Costa Group exemplifies the power of geographic diversification, operating high‑value fruit farms across Australia, China, Morocco and Laos. Its 19% EBITDA margin and $963 million valuation underscore a profitable model that can absorb regional shocks and benefit from rising demand for premium produce in Asia. Amber Wave, meanwhile, transforms domestic wheat into ethanol and supplies the nation’s largest share of wheat gluten, a critical protein source for baked goods, pet food and livestock feed. With 50 million gallons of ethanol and $90 million in annual revenue, the company aligns with U.S. policy goals of reducing import dependence and enhancing energy security. In Brazil, Better Beef taps a market where export volumes have eclipsed U.S. production, and the recent tariff rollback opens new pathways for growth. Estimated near‑$1 billion in revenue and a $90 million EBITDA base position it as a compelling SPAC candidate despite the challenges of accessing U.S. capital markets.
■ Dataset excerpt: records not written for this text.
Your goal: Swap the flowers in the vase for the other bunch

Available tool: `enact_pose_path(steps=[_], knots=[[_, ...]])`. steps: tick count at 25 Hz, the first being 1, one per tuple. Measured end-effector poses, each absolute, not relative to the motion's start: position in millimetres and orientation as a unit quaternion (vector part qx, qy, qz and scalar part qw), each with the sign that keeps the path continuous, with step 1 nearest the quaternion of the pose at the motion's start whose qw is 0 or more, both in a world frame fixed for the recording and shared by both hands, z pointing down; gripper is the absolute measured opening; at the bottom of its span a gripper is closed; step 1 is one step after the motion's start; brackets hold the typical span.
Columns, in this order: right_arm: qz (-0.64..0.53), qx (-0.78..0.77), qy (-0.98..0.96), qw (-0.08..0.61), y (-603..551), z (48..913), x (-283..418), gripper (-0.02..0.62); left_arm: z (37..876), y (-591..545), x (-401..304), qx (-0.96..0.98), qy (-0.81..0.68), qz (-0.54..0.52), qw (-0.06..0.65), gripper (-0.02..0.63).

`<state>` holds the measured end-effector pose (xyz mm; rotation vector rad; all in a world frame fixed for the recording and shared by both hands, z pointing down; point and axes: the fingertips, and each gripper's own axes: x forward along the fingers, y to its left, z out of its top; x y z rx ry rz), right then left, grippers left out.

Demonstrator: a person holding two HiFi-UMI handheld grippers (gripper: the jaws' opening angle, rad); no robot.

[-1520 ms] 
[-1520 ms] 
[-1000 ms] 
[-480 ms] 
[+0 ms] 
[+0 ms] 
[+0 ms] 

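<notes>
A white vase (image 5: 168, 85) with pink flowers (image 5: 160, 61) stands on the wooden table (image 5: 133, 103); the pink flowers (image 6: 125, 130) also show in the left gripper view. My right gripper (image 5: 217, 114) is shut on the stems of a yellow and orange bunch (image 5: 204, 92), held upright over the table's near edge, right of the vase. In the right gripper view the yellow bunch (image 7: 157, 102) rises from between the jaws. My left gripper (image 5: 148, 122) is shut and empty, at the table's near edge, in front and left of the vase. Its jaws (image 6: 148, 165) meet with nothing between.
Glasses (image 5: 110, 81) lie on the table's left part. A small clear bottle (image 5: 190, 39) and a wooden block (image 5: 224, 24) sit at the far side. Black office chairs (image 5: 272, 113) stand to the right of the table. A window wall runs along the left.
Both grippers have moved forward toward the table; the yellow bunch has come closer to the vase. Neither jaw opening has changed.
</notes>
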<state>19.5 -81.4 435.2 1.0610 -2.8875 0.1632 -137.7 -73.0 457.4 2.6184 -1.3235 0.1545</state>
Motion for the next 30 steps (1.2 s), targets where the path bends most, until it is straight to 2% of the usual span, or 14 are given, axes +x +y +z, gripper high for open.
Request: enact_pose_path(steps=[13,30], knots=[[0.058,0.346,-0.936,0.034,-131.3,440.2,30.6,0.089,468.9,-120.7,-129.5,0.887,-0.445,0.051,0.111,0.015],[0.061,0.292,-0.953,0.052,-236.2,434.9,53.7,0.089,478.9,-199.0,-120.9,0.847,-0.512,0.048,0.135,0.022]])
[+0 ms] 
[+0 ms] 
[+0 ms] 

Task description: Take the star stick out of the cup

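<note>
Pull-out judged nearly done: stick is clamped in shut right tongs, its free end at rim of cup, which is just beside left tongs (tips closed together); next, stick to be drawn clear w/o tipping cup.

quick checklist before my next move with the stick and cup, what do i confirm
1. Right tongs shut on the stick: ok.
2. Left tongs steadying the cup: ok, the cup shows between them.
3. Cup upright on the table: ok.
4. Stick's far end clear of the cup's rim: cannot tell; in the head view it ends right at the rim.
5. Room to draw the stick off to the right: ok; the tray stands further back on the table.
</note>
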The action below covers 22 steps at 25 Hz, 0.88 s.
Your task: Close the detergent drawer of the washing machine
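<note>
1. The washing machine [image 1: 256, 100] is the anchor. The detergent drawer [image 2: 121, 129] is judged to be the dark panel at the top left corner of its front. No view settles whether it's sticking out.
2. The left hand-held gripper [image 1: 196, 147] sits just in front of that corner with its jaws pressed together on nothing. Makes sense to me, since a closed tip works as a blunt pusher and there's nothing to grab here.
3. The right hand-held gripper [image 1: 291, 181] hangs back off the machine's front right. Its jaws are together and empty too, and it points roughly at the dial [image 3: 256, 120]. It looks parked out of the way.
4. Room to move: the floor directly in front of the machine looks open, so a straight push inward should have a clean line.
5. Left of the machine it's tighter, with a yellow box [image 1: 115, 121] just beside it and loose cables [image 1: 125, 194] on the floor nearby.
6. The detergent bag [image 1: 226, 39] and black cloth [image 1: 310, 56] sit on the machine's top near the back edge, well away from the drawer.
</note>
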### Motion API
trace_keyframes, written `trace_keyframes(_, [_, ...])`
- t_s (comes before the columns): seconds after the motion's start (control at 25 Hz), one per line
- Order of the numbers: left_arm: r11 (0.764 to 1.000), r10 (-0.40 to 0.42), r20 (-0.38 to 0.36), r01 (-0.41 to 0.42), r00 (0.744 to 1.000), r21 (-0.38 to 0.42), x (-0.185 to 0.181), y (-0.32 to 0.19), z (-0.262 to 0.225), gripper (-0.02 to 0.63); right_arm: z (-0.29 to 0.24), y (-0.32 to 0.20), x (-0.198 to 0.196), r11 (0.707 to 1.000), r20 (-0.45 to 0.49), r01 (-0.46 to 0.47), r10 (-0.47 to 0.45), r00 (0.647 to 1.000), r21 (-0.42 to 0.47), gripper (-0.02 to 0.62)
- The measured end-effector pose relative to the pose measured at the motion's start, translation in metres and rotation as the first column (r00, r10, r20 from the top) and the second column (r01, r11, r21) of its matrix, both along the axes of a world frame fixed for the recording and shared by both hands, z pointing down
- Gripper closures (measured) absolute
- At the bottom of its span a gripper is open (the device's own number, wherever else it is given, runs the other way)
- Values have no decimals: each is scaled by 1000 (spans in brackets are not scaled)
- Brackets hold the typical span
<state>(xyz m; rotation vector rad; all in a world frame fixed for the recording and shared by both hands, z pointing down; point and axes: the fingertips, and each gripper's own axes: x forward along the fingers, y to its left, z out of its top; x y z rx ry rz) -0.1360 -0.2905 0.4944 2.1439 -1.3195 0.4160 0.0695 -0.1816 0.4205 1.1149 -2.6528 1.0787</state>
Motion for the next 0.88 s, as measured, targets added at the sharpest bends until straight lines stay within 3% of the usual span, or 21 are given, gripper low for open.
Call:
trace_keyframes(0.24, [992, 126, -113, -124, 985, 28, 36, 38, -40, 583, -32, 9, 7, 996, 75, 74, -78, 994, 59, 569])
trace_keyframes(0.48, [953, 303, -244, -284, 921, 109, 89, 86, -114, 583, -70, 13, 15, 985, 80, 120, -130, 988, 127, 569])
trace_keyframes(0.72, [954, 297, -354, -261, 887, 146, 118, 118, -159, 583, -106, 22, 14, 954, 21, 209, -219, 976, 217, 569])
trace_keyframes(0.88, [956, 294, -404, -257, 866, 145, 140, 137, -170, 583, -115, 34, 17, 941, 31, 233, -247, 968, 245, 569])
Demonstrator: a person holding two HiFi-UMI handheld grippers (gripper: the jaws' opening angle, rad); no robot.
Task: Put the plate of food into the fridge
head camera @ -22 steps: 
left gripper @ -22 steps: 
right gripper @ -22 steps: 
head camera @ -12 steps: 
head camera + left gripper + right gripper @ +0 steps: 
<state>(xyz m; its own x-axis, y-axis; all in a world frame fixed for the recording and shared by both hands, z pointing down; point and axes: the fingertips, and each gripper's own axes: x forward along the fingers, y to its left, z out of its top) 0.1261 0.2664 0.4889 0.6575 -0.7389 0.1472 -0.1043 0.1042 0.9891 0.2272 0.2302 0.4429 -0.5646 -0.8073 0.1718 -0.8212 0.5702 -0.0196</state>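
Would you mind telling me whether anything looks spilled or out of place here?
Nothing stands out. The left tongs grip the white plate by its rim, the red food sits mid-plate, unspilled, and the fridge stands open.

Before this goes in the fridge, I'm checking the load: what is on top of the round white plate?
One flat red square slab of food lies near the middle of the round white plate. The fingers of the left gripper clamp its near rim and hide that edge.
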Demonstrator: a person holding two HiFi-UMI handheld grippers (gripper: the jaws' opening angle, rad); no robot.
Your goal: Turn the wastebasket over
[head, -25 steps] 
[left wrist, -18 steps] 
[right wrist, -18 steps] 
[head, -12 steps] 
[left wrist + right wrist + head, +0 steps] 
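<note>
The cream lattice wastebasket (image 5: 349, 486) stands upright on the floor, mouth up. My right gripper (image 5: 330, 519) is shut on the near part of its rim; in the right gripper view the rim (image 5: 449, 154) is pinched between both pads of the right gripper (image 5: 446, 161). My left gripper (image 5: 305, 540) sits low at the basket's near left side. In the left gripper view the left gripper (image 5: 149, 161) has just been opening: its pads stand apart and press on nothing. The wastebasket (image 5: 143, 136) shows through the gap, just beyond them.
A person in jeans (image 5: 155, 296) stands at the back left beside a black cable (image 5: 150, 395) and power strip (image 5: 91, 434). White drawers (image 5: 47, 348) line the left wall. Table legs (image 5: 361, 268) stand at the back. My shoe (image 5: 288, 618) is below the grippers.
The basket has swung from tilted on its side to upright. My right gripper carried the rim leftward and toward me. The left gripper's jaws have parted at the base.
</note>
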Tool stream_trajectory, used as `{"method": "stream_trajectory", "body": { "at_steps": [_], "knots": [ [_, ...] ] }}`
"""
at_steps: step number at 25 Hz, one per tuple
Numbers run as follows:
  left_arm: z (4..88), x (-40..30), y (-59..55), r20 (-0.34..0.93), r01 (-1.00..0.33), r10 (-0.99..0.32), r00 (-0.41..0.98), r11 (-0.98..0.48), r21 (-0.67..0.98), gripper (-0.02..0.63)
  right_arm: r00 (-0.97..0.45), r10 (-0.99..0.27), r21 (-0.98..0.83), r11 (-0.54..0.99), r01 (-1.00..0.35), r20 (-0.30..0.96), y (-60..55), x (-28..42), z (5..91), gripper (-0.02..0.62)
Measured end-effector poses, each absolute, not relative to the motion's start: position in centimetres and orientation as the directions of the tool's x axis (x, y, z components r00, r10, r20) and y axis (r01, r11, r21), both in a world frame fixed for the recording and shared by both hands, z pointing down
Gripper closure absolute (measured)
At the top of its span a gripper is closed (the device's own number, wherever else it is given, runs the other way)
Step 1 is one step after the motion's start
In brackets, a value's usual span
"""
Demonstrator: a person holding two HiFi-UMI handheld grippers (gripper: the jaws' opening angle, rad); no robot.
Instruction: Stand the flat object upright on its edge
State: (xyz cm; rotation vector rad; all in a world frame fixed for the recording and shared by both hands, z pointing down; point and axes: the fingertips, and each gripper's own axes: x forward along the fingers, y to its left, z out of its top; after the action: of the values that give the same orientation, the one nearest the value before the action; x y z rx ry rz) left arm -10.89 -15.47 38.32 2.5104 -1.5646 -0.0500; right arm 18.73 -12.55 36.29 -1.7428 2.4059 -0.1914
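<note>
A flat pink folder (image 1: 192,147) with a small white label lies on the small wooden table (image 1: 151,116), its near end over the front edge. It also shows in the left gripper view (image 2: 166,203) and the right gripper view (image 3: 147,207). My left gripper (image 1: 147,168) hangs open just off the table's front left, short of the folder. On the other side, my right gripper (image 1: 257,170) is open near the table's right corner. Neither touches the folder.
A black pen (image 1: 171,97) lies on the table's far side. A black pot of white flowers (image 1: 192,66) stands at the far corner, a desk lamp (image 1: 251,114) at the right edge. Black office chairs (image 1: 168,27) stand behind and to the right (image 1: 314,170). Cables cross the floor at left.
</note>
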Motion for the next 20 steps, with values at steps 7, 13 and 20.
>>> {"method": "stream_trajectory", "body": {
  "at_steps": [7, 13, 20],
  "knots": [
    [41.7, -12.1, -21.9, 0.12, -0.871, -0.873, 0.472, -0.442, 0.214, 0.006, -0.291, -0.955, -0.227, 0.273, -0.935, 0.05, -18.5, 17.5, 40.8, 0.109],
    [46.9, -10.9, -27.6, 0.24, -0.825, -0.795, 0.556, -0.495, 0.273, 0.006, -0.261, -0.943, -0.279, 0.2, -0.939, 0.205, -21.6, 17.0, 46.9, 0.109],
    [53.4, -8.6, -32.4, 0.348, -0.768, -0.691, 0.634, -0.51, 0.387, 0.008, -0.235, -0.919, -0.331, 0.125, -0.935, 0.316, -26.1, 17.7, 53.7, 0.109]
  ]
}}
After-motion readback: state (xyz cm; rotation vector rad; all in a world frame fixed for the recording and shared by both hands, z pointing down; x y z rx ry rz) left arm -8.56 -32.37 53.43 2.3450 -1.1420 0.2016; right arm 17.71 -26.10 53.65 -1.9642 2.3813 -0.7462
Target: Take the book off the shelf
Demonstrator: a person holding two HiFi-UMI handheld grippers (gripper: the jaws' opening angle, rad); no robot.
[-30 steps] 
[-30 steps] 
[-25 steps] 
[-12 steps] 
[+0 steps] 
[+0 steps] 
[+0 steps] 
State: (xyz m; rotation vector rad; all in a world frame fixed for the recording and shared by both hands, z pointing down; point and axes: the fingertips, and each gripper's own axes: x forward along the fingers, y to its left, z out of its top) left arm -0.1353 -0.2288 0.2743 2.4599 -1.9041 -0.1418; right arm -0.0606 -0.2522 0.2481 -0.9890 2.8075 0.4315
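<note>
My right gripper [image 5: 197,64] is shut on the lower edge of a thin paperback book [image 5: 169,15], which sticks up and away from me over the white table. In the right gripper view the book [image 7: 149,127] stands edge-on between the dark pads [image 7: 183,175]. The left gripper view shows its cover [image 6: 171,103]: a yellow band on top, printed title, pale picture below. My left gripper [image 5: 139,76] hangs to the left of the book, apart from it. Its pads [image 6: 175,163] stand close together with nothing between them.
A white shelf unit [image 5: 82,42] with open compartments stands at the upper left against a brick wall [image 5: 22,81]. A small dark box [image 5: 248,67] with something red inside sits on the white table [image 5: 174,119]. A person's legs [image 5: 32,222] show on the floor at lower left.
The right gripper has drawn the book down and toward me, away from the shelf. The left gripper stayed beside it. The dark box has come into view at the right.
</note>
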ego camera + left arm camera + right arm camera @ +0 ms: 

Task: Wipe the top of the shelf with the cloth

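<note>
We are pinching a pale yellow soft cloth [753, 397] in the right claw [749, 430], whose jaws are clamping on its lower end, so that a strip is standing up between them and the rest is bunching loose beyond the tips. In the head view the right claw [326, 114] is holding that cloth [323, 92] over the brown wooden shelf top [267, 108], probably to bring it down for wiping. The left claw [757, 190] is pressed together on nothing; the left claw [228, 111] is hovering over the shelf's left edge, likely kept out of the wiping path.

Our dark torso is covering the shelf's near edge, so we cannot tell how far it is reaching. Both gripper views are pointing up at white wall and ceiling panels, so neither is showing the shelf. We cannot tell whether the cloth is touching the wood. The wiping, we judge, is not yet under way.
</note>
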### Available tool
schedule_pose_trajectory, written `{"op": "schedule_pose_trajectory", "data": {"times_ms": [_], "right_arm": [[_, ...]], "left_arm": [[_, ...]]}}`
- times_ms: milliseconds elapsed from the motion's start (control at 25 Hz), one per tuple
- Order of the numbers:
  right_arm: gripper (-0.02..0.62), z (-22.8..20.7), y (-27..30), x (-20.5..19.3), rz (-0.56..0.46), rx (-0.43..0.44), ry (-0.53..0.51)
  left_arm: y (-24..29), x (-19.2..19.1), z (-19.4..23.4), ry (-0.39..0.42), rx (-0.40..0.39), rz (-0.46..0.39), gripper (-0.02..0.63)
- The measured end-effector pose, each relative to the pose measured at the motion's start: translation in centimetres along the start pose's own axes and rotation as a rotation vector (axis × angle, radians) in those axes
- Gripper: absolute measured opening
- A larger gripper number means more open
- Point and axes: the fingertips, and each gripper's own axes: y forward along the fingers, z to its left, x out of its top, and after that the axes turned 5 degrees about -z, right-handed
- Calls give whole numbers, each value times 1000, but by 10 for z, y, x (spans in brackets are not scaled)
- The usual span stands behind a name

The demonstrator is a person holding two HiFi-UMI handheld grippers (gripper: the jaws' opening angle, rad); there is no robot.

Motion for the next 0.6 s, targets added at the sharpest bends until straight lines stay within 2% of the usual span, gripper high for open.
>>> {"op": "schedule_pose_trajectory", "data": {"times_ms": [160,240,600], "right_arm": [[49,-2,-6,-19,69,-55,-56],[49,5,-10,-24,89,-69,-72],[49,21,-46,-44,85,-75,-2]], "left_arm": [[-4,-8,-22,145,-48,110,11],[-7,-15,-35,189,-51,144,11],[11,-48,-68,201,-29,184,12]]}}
For investors, these three targets illustrate how SPACs can deliver exposure to diversified, high‑margin agribusinesses that are insulated from geopolitical volatility. The combination of domestic policy support, expanding export opportunities and proven profitability creates a compelling risk‑adjusted return profile. However, success hinges on effective post‑merger integration, continued access to capital for expansion, and the ability to navigate evolving trade regimes. As the SPAC market regains momentum, agriculture’s strategic importance is likely to attract further sponsor interest, offering retail and institutional investors a timely avenue to participate in the sector’s long‑term growth narrative.